--- PROVIDED INFORMATION Enclosed Below ---

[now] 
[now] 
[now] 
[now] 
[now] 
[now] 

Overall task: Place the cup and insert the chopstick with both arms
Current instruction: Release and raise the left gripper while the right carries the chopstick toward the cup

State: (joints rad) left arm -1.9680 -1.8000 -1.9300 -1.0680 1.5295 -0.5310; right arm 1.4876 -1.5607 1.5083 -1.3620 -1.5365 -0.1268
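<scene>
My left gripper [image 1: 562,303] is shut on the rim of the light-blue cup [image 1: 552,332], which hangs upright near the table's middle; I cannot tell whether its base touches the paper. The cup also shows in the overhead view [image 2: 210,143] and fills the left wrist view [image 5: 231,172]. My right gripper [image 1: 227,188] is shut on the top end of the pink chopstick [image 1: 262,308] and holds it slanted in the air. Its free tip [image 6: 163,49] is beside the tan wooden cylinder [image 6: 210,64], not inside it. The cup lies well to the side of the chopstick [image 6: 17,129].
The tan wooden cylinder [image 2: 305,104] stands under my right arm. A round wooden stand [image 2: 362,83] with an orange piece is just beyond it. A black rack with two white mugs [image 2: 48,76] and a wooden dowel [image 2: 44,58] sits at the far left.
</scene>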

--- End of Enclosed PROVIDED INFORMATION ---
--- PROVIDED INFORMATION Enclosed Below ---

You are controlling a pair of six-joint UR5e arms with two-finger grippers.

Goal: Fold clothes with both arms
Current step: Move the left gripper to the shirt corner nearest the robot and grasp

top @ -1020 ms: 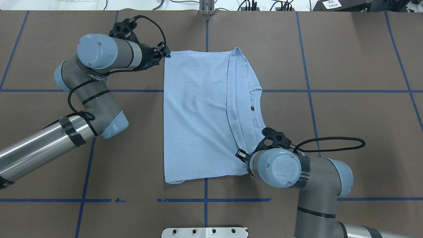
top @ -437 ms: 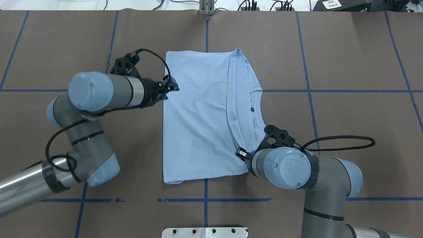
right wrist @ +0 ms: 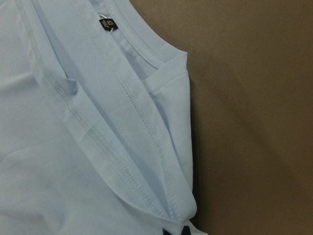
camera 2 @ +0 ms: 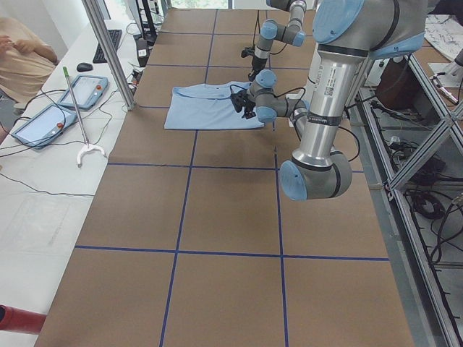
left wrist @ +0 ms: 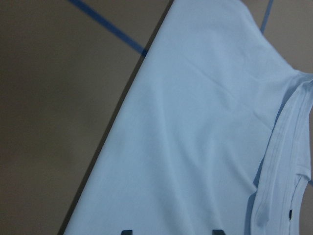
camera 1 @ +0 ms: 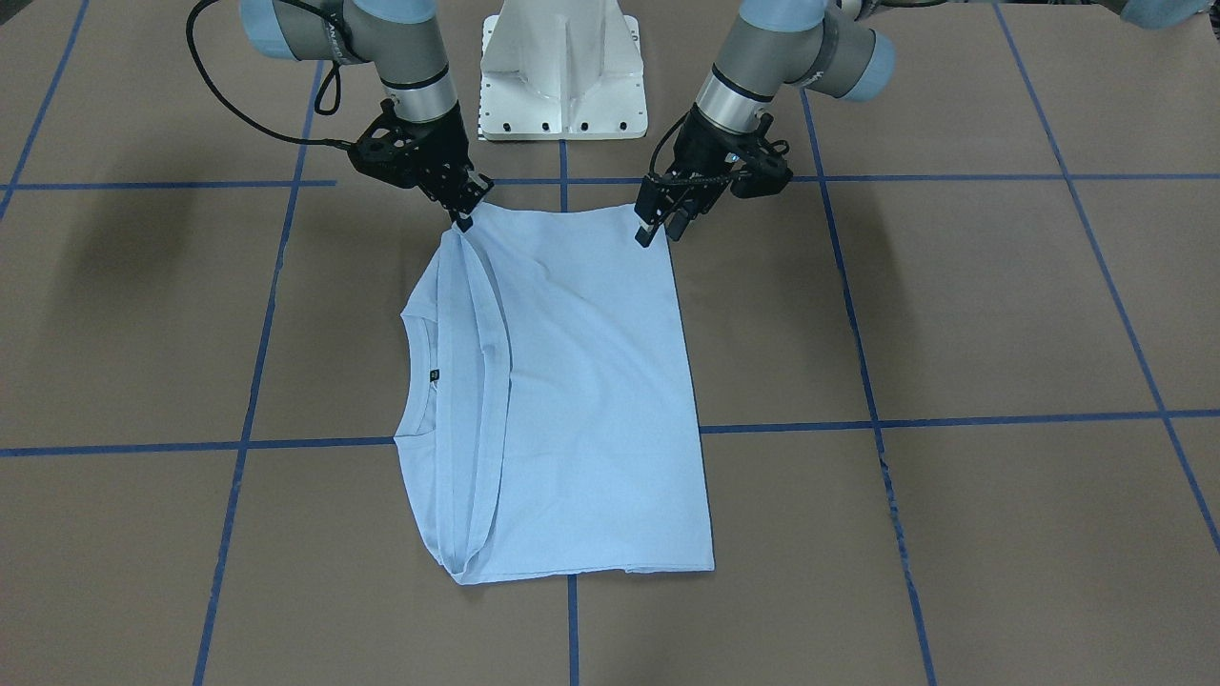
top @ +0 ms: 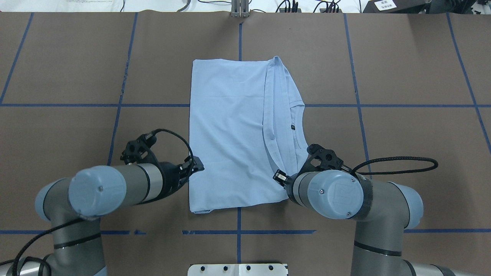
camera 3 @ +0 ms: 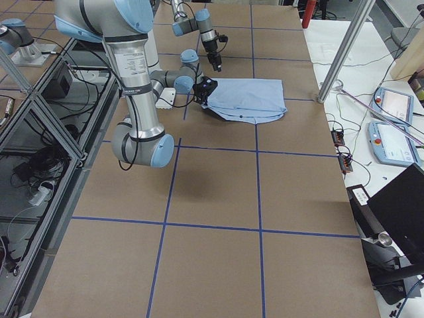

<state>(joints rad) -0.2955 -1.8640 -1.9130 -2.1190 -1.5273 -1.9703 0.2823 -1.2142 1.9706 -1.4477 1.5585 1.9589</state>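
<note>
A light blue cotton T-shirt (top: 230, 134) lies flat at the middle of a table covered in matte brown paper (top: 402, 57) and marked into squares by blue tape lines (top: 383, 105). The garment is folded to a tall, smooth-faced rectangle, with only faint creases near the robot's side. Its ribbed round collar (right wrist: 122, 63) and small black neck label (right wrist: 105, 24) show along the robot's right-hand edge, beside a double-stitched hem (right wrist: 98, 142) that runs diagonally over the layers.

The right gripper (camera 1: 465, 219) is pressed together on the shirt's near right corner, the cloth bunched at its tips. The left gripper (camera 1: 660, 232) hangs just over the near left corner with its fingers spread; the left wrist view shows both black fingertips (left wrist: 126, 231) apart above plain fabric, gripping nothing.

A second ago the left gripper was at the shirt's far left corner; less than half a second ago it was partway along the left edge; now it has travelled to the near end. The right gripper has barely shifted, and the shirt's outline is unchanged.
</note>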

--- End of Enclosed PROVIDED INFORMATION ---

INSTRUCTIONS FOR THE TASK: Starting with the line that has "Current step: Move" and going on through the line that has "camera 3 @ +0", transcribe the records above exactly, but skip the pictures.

RESULT OF THE EXERCISE:
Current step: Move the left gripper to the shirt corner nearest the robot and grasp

top @ -1020 ms: 
top @ -437 ms: 
right wrist @ +0 ms: 
camera 2 @ +0 ms: 
left wrist @ +0 ms: 
camera 1 @ +0 ms: 
top @ +0 ms: 
camera 3 @ +0 ms: 

There is no more to the answer.